Directions for this task
Below this line are records; write out exactly the lines from the one containing "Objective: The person" through the one containing "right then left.", with the pictures left out.

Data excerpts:

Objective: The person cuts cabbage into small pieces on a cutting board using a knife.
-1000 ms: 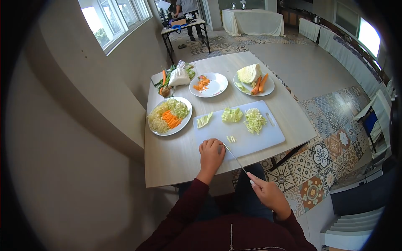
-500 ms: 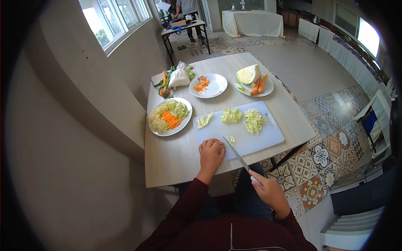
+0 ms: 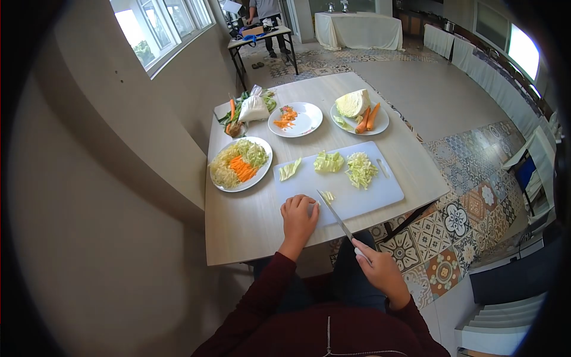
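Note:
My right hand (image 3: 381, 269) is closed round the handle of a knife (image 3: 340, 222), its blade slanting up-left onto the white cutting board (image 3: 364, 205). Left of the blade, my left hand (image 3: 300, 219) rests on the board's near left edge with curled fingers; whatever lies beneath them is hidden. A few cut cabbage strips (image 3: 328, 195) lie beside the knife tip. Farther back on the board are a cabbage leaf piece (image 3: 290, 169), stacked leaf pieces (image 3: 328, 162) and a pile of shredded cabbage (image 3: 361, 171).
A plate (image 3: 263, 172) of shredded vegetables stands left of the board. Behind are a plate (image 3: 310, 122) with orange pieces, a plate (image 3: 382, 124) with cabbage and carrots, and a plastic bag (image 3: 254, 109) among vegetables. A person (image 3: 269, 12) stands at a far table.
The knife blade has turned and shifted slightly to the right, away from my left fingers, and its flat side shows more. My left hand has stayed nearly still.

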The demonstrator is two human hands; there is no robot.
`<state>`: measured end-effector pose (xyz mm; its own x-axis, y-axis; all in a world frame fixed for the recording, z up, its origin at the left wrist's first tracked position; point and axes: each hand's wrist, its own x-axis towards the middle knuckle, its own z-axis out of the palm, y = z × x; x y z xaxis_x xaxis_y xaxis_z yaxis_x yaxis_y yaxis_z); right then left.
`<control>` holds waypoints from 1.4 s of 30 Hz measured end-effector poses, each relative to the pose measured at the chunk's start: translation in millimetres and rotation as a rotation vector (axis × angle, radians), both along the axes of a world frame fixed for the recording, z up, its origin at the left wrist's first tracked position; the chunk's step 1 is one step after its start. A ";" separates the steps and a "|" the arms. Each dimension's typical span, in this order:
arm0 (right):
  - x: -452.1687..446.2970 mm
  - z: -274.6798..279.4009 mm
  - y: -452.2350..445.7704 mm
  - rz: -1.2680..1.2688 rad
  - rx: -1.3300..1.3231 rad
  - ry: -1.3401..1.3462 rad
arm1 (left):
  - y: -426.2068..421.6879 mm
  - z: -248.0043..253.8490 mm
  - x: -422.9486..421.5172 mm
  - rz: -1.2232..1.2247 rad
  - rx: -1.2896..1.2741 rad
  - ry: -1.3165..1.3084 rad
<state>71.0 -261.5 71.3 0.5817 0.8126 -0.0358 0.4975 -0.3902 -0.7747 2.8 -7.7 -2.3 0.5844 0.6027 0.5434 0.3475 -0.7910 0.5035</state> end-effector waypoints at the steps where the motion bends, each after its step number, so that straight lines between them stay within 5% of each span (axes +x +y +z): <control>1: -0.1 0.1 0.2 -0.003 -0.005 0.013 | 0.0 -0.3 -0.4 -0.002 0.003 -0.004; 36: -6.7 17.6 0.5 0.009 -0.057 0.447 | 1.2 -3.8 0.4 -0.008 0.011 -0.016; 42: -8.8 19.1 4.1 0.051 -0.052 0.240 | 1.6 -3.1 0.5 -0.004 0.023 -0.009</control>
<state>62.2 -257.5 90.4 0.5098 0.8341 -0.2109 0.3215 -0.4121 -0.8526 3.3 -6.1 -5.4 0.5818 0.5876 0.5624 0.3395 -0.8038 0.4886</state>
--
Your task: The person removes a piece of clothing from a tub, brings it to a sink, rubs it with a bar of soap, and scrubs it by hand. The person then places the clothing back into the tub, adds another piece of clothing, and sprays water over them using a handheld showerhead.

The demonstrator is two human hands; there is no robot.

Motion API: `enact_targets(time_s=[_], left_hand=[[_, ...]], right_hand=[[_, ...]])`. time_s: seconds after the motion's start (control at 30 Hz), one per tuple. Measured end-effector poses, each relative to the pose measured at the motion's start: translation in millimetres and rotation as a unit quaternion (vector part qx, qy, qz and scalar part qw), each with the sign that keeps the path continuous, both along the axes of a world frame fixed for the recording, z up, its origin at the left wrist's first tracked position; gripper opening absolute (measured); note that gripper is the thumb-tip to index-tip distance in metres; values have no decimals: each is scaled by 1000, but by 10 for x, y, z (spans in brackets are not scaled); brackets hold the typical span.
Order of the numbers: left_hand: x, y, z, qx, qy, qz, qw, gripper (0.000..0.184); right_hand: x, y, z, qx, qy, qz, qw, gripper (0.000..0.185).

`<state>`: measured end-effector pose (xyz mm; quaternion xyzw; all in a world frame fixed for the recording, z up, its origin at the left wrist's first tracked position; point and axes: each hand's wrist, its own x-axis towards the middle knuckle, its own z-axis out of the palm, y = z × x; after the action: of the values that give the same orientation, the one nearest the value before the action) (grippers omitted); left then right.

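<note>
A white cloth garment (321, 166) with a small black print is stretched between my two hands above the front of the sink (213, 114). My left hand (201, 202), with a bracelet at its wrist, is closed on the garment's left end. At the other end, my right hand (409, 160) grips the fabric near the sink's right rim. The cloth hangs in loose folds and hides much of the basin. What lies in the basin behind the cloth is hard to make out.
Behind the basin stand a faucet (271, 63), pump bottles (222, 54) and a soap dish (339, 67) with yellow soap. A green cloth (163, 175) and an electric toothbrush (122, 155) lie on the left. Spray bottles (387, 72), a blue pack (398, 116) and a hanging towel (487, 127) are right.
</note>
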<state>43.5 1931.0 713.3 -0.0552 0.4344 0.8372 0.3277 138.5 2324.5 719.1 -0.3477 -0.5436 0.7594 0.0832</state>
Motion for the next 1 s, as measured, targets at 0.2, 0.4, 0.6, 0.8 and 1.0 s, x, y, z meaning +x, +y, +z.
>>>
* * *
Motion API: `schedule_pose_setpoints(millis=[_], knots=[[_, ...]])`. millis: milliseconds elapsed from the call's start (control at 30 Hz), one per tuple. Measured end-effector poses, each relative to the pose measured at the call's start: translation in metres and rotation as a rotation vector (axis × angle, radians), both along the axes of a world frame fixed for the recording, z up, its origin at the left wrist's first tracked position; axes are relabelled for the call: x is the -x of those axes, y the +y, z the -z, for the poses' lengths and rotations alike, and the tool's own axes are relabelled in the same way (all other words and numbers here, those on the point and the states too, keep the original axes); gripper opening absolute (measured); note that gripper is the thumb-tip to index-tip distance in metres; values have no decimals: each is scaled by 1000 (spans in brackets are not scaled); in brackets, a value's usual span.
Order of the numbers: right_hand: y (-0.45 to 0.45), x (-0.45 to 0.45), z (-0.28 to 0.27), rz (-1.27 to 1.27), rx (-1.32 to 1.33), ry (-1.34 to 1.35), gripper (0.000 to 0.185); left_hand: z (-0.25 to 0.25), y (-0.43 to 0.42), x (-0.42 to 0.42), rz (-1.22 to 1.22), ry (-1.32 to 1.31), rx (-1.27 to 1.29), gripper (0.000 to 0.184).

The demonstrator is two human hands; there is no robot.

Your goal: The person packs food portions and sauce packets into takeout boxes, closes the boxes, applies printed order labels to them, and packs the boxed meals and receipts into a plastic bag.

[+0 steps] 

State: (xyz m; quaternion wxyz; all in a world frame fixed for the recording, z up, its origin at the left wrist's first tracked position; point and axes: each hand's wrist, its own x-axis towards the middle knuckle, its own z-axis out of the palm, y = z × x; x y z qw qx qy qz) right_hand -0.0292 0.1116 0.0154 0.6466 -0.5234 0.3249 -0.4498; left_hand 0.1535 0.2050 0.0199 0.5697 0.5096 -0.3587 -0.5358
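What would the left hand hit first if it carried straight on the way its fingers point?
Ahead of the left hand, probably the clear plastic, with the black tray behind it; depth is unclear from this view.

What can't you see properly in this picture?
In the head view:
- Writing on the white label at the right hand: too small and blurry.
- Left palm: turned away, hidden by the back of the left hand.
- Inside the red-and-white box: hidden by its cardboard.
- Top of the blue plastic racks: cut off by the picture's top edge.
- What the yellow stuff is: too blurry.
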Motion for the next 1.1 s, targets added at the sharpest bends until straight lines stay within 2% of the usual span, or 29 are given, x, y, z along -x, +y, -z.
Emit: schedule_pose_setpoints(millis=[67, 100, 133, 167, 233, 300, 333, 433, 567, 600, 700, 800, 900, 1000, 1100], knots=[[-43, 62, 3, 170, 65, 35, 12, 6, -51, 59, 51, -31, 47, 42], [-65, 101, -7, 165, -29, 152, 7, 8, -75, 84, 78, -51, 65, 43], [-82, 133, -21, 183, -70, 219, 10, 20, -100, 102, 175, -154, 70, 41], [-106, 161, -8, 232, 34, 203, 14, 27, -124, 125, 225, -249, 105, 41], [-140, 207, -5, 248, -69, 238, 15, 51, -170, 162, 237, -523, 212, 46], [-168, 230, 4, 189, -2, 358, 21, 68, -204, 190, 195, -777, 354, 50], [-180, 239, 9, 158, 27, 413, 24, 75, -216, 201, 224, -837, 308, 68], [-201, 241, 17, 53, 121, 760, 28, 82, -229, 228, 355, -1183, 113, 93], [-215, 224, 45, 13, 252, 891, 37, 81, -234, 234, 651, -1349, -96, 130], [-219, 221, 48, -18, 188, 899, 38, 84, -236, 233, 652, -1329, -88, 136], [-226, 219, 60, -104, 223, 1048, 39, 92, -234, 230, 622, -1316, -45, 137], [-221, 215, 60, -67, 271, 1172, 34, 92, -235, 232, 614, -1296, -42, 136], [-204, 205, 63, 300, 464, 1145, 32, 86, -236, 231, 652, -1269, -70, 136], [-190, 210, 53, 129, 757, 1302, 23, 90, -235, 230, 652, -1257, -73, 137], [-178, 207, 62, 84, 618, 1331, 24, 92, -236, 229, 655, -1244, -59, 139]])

Response for this exercise
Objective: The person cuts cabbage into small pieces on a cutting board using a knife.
-1000 ms: 
-500 ms: 
+0 ms: 
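Note:
My right hand (image 3: 381, 269) is closed round the handle of a knife (image 3: 340, 222), its blade slanting up-left onto the white cutting board (image 3: 364, 205). Left of the blade, my left hand (image 3: 300, 219) rests on the board's near left edge with curled fingers; whatever lies beneath them is hidden. A few cut cabbage strips (image 3: 328, 195) lie beside the knife tip. Farther back on the board are a cabbage leaf piece (image 3: 290, 169), stacked leaf pieces (image 3: 328, 162) and a pile of shredded cabbage (image 3: 361, 171).
A plate (image 3: 263, 172) of shredded vegetables stands left of the board. Behind are a plate (image 3: 310, 122) with orange pieces, a plate (image 3: 382, 124) with cabbage and carrots, and a plastic bag (image 3: 254, 109) among vegetables. A person (image 3: 269, 12) stands at a far table.
The knife blade has turned and shifted slightly to the right, away from my left fingers, and its flat side shows more. My left hand has stayed nearly still.
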
The demonstrator is two human hands; there is no robot.
`<state>`: measured end-effector pose (xyz mm; its own x-axis, y-axis; all in a world frame fixed for the recording, z up, its origin at the left wrist's first tracked position; point and axes: each hand's wrist, its own x-axis towards the middle knuckle, its own z-axis out of the palm, y = z × x; x y z xaxis_x xaxis_y xaxis_z yaxis_x yaxis_y yaxis_z); right then left.

The work on this exercise is now complete.